Like everything else in Slovenia, the cuisine is influenced by the countries turbulent history. Italy, Austria, Hungary, and Yugoslavia all left their delicious mark on Slovenian cooking. And Ljubljana is the perfect place to try all those typical dishes as well as international food. My favourite food experience in Ljubljana was the open-air food market. Every Friday (if the weather allows), local restaurants cook in front of the Cathedral with music and drinks. If you want to cook your own tasty meal or buy some food souvenirs, check out the regular daily farmers market. Local farmers sell their goods, and there’s even a fresh milk dispenser! It’s a can’t miss in Ljubljana.
Here are a few things you absolutely have to try:
My favourite Slovenian food is börek. These savoury pies are made with crispy filo pastry and all kinds of fillings. I loved the spinach/cheese version in particular, but there are also meat and potato filled ones. They come as individual little pies or by the slice, and they make for a perfect snack. You can buy them at bakeries, supermarkets, and most döner places.
Slovenian cuisine is heavily meat-based.

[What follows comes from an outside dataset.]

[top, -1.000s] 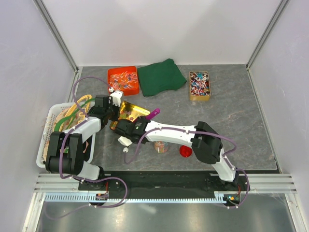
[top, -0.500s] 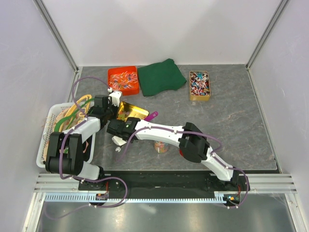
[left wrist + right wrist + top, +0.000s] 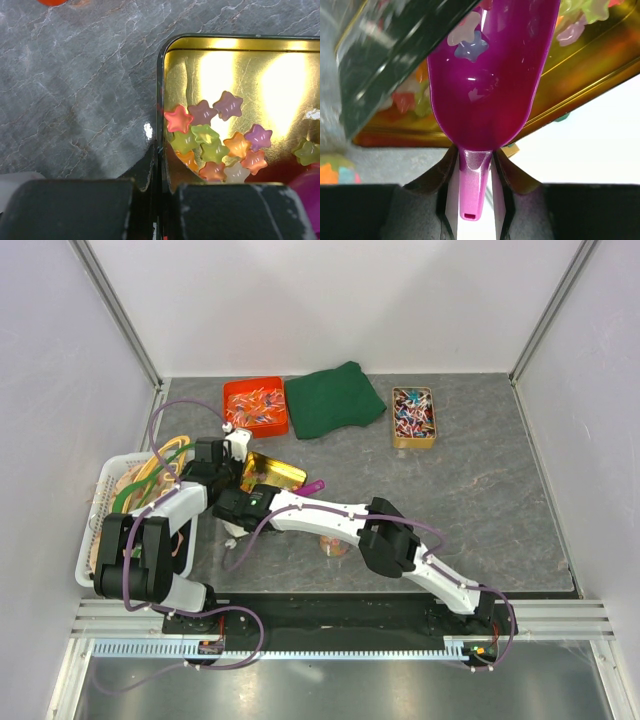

Hungarian style goulash is on almost every menu as are different kinds of sausages. Since Slovenia has a big bear population, you may even be able to try some bear sausage. Other popular meats include boar and horse, as well as good old beef and pork. The dry cured Kraški pršut tastes a lot like Italian prosciutto.
Slovenians love a good cake. And so do I! The most famous is probably the Bled cream cake, much like a millefeuille with a custardy cream and whipped cream filling. Potica is less fancy but just as tasty. This bundt style cake has a swirl of delicious walnuts or poppy seeds in the middle. Traditionally they were baked for Christmas and Easter, but they’ve become popular year round.
Much like in Austria, savoury dumplings are popular in Slovenia as well. You can get these štruklji in soups or as main dishes with all kinds of fillings and trimmings.
5. Beer and wine
You may not have expected it, but Slovenia is a big wine country. The most famous white is malvazija, which translates to ‘poor vision’ (probably named after the wine’s effect on your eyesight). The main red wine (and my favourite) is refošk, a dark, rich wine that you definitely do not want to get on your clothes.
Beer is also popular in Slovenia, and especially craft beer is on the rise.